Потом он подхватывал её на руки и ребёнком носил-баюкал по комнатам, прежде чем подойти к постели. Она противилась, просилась на пол, ласково попрекая:

– Афанасий, я же женщина, а не ребёнок. И мне двадцать семь, а не семь, – пойми!

Однажды она строго попеняла, пряча, однако, строгость под вуалькой капризно-детского голоска:

– Ты со мной не хочешь серьёзно разговаривать, я для тебя какая-то девочка-дурочка. Ни слова ещё не рассказал о себе. У меня только и надо тебе: стол – постель, стол – постель, а утром уходишь молчком и не обещаешь вернуться. Посмеиваешься, отшучиваешься, что бы я ни сказала, а ведь я тебя полюбила сразу и на всю жизнь.

Она в напряжённой бдительности помолчала и с пристальной пытливостью заглянула в его глаза.

– На – всю – жизнь? – красно-багрово отяжелились щёки и скулы Афанасия.

– На всю, на всю! Крепко, крепко! А покраснел, а покраснел-то, – дéвицей! В те минуты, когда ты подвозил меня до дома с концерта, в моей душе вспыхивали искры, я вся горела. Веришь, что можно влюбиться с первого взгляда, даже с полвзгляда? Я раньше не верила, а теперь ой как верю. Ты тогда в мой адрес сыпал комплиментами: какой голос у вас, какой голос, вы настоящая певица, ну, просто Русланова! А я жадно и зачарованно слушала твой голос – голос сильного и обаятельного мужчины, рыцаря, богатыря, Ильи Муромца. У тебя лицо открытое, светлое, честное. Стан твой величественный. Ты – мужчина-сказка! Моя сказка.

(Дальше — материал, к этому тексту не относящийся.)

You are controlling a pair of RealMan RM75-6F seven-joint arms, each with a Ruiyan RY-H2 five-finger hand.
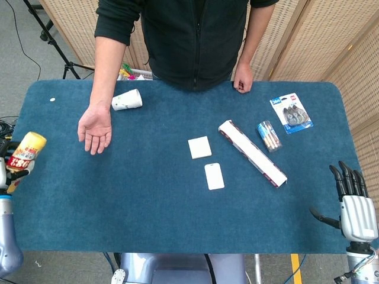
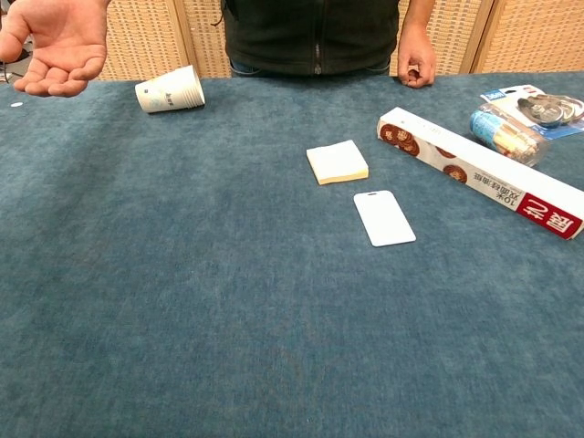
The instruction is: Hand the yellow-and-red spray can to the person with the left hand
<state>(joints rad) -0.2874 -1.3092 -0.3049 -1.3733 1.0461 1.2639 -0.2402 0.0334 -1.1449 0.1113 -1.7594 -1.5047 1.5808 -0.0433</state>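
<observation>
In the head view the yellow-and-red spray can [image 1: 25, 152] is tilted at the table's left edge, gripped by my left hand [image 1: 7, 164], which is mostly cut off by the frame edge. The person's open palm [image 1: 95, 129] lies face up on the blue table, to the right of the can and slightly farther back. The chest view shows that palm [image 2: 53, 46] raised at top left, but neither the can nor my left hand. My right hand [image 1: 354, 204] rests open at the table's near right corner with nothing in it.
A paper cup [image 1: 127, 100] lies on its side beside the person's forearm. A sticky-note pad [image 1: 199, 147], a white card [image 1: 214, 176], a long box [image 1: 252, 153], a small clear pack [image 1: 269, 135] and a blister pack [image 1: 291, 114] lie mid-table and to the right.
</observation>
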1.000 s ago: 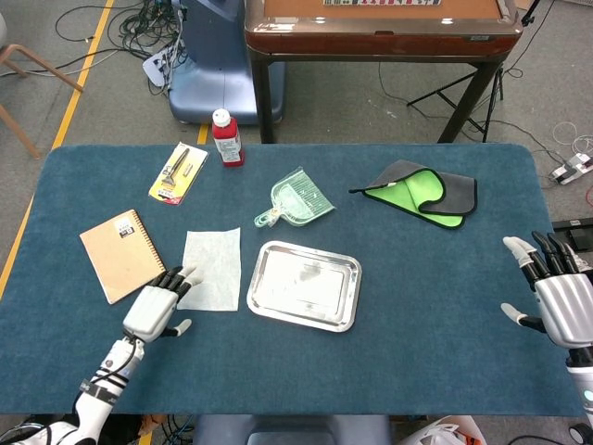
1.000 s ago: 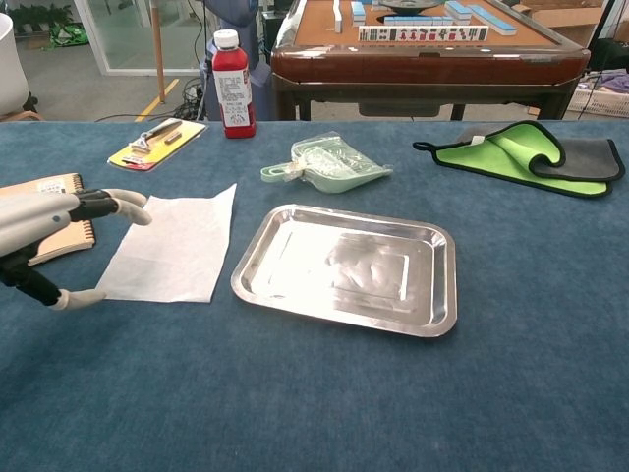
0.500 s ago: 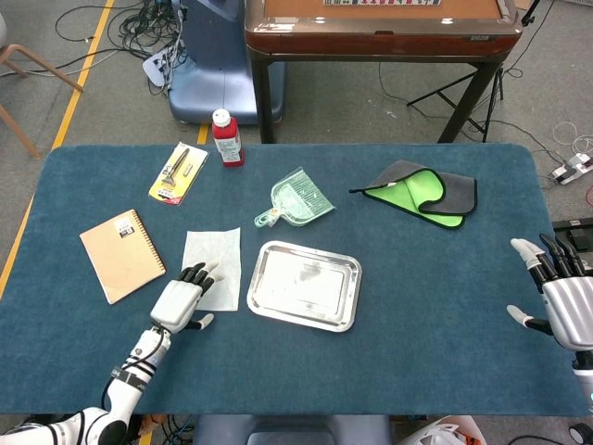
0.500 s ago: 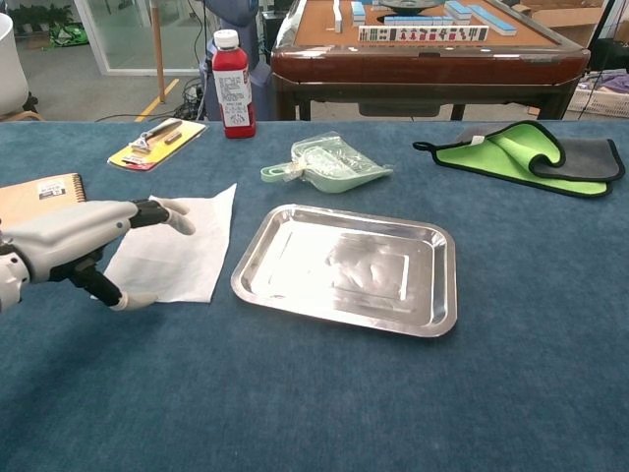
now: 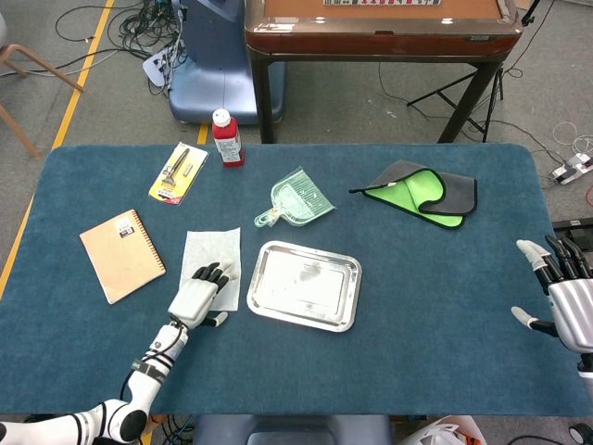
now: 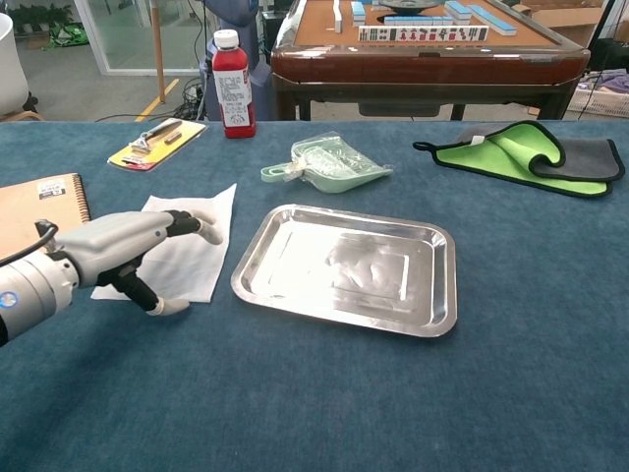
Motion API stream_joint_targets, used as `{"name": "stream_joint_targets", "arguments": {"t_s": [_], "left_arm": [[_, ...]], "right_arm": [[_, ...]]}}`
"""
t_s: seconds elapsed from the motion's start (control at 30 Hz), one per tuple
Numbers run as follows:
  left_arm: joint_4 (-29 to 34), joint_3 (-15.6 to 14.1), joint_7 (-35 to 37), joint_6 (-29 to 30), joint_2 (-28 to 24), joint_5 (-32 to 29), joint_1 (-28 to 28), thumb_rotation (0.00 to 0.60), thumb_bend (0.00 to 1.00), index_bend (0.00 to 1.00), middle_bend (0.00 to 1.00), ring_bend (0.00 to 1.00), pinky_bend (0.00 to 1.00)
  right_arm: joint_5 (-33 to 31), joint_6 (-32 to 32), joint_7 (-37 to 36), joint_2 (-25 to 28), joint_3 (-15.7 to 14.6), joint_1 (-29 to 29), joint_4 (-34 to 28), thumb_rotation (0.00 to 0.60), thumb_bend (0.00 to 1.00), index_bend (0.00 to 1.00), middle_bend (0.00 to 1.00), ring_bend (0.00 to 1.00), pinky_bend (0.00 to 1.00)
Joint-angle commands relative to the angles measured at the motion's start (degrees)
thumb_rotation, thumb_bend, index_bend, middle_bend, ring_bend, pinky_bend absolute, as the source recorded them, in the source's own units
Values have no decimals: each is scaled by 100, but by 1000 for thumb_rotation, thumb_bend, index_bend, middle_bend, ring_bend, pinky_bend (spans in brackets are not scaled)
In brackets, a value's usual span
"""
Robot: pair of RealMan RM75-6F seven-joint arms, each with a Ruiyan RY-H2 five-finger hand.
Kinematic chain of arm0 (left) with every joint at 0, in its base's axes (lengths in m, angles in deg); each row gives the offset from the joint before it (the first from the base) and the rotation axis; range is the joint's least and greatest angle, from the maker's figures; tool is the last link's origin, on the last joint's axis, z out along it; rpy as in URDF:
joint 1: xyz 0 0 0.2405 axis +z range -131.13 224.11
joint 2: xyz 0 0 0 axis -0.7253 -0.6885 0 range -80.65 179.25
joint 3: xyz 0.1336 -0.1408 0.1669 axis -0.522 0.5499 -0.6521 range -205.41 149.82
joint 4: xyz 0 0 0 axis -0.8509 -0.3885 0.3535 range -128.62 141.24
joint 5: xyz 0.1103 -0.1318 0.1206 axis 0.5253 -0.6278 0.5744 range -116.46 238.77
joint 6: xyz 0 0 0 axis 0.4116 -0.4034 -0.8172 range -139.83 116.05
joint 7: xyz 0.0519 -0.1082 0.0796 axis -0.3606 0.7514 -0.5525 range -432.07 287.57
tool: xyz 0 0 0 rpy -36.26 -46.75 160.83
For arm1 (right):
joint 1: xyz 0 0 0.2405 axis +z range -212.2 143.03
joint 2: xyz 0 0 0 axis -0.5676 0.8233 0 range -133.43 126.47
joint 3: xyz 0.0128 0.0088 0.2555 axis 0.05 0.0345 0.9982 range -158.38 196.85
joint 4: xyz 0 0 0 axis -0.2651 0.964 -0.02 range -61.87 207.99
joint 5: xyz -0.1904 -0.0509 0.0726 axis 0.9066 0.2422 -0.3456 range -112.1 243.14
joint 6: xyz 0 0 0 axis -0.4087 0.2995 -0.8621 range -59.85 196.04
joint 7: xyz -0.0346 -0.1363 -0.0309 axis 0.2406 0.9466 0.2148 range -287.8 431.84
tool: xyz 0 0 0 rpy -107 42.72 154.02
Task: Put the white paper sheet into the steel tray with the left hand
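The white paper sheet (image 5: 209,254) (image 6: 193,234) lies flat on the blue table, just left of the steel tray (image 5: 303,286) (image 6: 344,268). My left hand (image 5: 198,296) (image 6: 126,253) hovers over the sheet's near half with fingers spread and pointing towards the tray; it holds nothing, and whether it touches the paper cannot be told. Nothing lies in the tray. My right hand (image 5: 565,289) stays at the table's far right edge, fingers apart and holding nothing; it shows only in the head view.
A spiral notebook (image 5: 121,254) lies left of the sheet. Behind it are a carded razor (image 5: 178,172) and a red bottle (image 5: 226,138). A green plastic dustpan (image 5: 296,198) sits behind the tray, and a green-grey cloth (image 5: 423,192) lies at the back right.
My left hand has moved right and forward, from beside the sheet's left edge to over its near half. The right hand has drifted slightly rightward. The sheet and tray have not moved.
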Motion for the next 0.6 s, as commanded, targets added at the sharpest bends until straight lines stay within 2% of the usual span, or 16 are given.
{"name": "stream_joint_targets", "arguments": {"t_s": [0.03, 0.6], "left_arm": [[-49, 13, -51, -35, 53, -62, -57, 600, 238, 210, 72, 65, 104], [-125, -39, -152, -16, 121, -333, -165, 600, 237, 209, 72, 65, 104]], "right_arm": [[5, 18, -10, 4, 1, -10, 9, 600, 64, 81, 169, 0, 51], [-12, 90, -92, 32, 1, -88, 42, 600, 64, 81, 169, 0, 51]]}}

Лицо Афанасия сделалось кроваво-огнистым. Он был потрясённо смущён.

– И какую же я испытала досаду, – продолжала Вера, оласкивая своими пальчиками руку Афанасия, тяжело лежавшую на его колене, – когда ты не попросил у меня телефона, даже не поинтересовался именем. Я потеряла всякий девичий стыд и от отчаяния и досады назвала номер моей квартиры, но – не верила, что ты придёшь. Теперь мы хотя и вместе, но по-прежнему, увы, увы, чужие друг другу люди. Ты меня, хотя бы из приличия, спросил бы о моей личной жизни, поинтересовался бы, почему я одинока – не замужем.

– Ну что ж, рассказывай, – был он немногословен, но милостив.

– Мерси за снисходительность.

– Не обижайся.

– И по имени ни разу не назвал. Помнишь, как зовут?

– Угу.

– Меня зовут «угу»?

– Не придирайся, Вера, к словам. Рассказывай.

– Почему не Верочка или хотя бы какая-нибудь Верунька?

– Какая-нибудь Верунька, не вредничай. Рассказывай.

Он понуро, но учтиво слушал её рассказ. От минуты к минуте лицо его, однако, переменялось в каменисто-сероватую, по-будничному скучную личину. Может быть, он теперь явственнее разглядел и осознал: Вера действительно не девочка, с которой только то и можно, что играть, а женщина, которая ждёт от тебя своей немалой и, несомненно, справедливой доли любви и участия.